These organic sources break down into either un-ionized ammonia (NH3) or ionized ammonium (NH4+ ), with, of course, various byproducts (mainly organic compounds/nutrients to be recycled by various other processes).


Ammonium is harmless to fish, except in high concentrations where it may substitute K+ in ion transporters and disrupt electrochemical gradients (gradient of electrochemical potential) , Ammonia is very toxic, deadly even, as it increases the internal pH and may inhibit key enzymes necessary for the generation of energy by destabilizing proteins. When ammonia is dissolved in water, a small amount becomes ammonium- which is actually very important as a form of nitrogen for plants (see PLANTED TANK section for more details).

Production of Ammonia by Fish:

In ammonotelic species (those which release nitrogenous waste primarily as un-ionized ammonia) such as fish, 80-90% of the nitrogenous waste is released as ammonia, while the rest is released as urea. 95% of total ammonia in fish tissue exists as ionized ammonium, which cannot be diffused over the epithelia (covering/lining tissues). For fish, ammonia is mainly produced by two catabolic processes (catabolism is the set of pathways which break down molecules into smaller units which are used for energy or oxidized), though only one is related to ammonotelic species:

  • Amino Acid Catabolism
    • 50-70% of ammonia produced by transdeamination is done so in the liver, up to 99% in goldfish, with the rest in the kidneys, muscle, gills, and intestines.
    • Mainly carried out by transdeamination:
      • Transamination → Deamination

In ureotelic species (those which release nitrogenous waste primarily as urea), such as air-breathing fish (i.e. african lungfish) which do not spent all their time in the water, there is 10x less water required for the excretion than in the process used by ammonotelic species. A short overview for ureotelic species, undescribed:

Minor passive diffusion of urea into water transcellularly → active transport to outside gills

Relation of Hydrogen Ions and the pH/Temperature of Water to the Production and Toxicity of Ammonia and Ammonium:

When fish waste or decaying animals and plants break down, hydrogen ions are released in addition to ammonia as well as other compounds. Now, ammonia is a weak base*, as a result the hydrogen ions have a stronger effect on pH, ultimately lowering the pH. This is where decaying wood and leaves can be connected to the pH with blackwater aquariums, making the water more acidic (usually around 6.8 ppm), tinting it a light yellowish brown to a deep red, and providing health benefits for the fish who live in the water (see the BLACKWATER section for detailed information).

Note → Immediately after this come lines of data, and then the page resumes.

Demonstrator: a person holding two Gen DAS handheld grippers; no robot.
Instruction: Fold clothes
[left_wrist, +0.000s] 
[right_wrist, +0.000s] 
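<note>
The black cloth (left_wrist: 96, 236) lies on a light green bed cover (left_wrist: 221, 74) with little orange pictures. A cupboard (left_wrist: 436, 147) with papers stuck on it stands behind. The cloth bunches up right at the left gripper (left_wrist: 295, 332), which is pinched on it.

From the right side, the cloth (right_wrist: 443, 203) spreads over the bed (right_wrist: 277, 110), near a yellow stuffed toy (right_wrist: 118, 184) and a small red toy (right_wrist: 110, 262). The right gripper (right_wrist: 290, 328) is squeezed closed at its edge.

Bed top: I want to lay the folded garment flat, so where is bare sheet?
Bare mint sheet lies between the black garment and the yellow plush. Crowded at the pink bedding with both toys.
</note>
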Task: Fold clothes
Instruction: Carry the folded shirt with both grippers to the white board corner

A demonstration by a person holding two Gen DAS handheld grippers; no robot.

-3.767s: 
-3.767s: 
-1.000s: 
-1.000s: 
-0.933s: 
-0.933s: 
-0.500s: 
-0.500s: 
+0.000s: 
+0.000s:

*A weak base is a base which is partially dissociated in aqueous solution; a base is a substance which reacts with an acid in an acid-base reaction. They can increase the concentration of Hydroxide (OH-) ions in an aqueous solution. Bases describe solutions with a pH greater than 7.0 ppm (parts per million).

Dissociation is the process of molecules or ionic compounds separate or split into smaller particles like atoms, ions, or radicals-- usually in a reversible manner.

A radical is an atom, molecule or ion with an unpaired valence electron, these unpaired electrons make the radicals highly chemically reactive.

Aqueous solutions are solutions where the solvent is water. The solvent is what dissolves the solute, a solute dissolving in a solvent is what creates a solution.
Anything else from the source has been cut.